First of all, with apologies to South Park, I’m not your friend, buddy. 

Second, this is a heavily obfuscated message with particularly special attention being done to hide the URL.  Rather than inserting it as a hyperlink, the spammer is clearly trying to avoid a URL reputation list.  This is where a spam filter would extract the URLs from a message and check them against an URL reputation list like URIBL, SURBL in Invaluement.  By hiding the hyperlink and obfuscating with characters, the spammer can hope to avoid the auto-harvesting of a primitive URL extractor that looks for http://…  Of course, a good spam rules engine would not only be able extract that URL, but also be able to detect that the spammer is obfuscating the URL and assign a spam weight to that characteristic.

The last bit about this piece of spam is that it highlights the necessity, still, for content filtering.  Even though reputation filtering can knock out 90% of your inbound spam, there is still a requirement for content filtering.  The reason is that reputation filtering could not have blocked this message (well, not without a ton of false positives).
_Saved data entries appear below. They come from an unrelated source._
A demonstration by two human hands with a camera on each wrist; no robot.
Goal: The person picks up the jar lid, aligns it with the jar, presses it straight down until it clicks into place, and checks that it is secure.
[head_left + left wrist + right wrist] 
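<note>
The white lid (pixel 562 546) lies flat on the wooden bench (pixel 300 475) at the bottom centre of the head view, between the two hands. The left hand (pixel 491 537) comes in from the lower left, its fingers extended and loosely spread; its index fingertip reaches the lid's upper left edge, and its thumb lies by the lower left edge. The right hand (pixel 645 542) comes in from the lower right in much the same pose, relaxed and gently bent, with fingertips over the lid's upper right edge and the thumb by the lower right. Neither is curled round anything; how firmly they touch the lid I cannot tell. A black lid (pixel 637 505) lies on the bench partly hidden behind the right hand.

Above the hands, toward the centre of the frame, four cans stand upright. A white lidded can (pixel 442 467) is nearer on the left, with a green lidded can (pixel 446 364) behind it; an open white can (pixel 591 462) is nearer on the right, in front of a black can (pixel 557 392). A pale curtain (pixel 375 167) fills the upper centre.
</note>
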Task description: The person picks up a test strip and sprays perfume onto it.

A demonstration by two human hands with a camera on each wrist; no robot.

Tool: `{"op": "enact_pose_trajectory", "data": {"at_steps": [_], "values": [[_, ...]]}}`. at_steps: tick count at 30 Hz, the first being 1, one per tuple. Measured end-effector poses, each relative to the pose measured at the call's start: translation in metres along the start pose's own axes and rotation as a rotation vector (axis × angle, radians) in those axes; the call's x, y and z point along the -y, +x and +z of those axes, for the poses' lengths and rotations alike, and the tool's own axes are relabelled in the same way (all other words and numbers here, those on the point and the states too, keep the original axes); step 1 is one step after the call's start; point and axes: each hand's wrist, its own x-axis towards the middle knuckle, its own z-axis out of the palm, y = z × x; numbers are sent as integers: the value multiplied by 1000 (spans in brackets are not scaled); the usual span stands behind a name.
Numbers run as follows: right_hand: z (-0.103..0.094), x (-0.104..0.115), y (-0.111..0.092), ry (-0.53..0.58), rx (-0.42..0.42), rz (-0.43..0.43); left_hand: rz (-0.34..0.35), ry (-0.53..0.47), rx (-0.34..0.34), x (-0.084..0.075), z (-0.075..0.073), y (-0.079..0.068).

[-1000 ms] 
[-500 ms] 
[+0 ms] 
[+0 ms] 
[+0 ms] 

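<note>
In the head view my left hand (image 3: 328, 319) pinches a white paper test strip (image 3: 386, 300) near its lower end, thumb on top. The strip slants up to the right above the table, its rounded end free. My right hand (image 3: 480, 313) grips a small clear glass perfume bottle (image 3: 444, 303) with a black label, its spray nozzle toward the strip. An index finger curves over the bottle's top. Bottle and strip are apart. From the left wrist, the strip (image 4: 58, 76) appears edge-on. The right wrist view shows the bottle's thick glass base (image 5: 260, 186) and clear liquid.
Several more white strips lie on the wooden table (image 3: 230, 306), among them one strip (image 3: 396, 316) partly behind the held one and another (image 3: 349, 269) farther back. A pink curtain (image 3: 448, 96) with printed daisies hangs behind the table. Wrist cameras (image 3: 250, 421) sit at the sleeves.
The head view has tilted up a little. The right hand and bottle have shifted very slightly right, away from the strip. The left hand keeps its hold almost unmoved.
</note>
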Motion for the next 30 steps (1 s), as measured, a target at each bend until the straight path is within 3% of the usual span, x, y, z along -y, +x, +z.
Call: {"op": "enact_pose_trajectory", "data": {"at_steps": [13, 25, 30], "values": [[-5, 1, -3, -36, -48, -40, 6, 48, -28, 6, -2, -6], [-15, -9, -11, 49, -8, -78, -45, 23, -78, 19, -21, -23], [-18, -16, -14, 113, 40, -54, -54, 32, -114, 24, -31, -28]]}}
This message came from an account in Hotmail.  The spammer (or rather, the IP — almost guaranteed to be a bot) was located in China and accessed the account.  They then sent spam to me.  Because Gmail sees Hotmail’s IP, they realize that they cannot block it straight up because that would also block far too much Hotmail-to-Gmail email conversations.  Neither DKIM nor a blocklist would help in this regard.  The only way to block it is for a content filter to look over the contents of the message and attempt to detect that it is spam.

The one caveat to the above is that it still may have been possible to use reputation filtering.  Hotmail does not hide the accessing IP of the sender, that is, it records where they logged in from.  This IP was logged in the following header:

X-Originating-IP: []

If you take this IP and use your handy-dandy geolocation tool, you’ll know that it is located in Beijing, China.  Furthermore, you know that this IP is currently on Spamhaus’ PBL.  So, in theory, you could look for and extract this IP and block based on the fact that it is listed on a public DNSBL.

The weakness is, of course, that you need to have that esoteric knowledge that Hotmail puts the accessing IP in that header.  In addition, in this case, you also need to know that you are checking an IP that is not the Gateway IP against the PBL.  PBL states that you should only check the accessing IP against the PBL, and this is not the accessing IP, it is the IP that accessed Hotmail.  So, there is a risk in using it that way. 

In my opinion, content analysis is the best way to handle a situation like this.

Comments (4)

  1. James says:

    Hang on — the PBL tries to list all consumer IP space. That means that almost all normal email sent from a home Internet connection using the web interface will have an X-Originating-IP address on the PBL.

    Which makes the combination of that header and that DNSBL virtually useless for stopping spam.

    For what it’s worth, SpamAssassin knows about that X-Originating-IP header and checks it against a limited set of DNSBLs.

  2. tzink says:

    Correct, James.  That was my point.  It is virtually useless, although you could use it that way if you wanted to do geolocation and if the IP is based in a certain country, do a PBL lookup.

  3. Nicolas Perrin says:

    With yahoo account the first ip smtp relay is virtual and is corresponding to the sender ip.

    I think some sort of reverse reputation filter would be a good way to improve the catch rate.

    The message id header is also a good way for spam from webmail.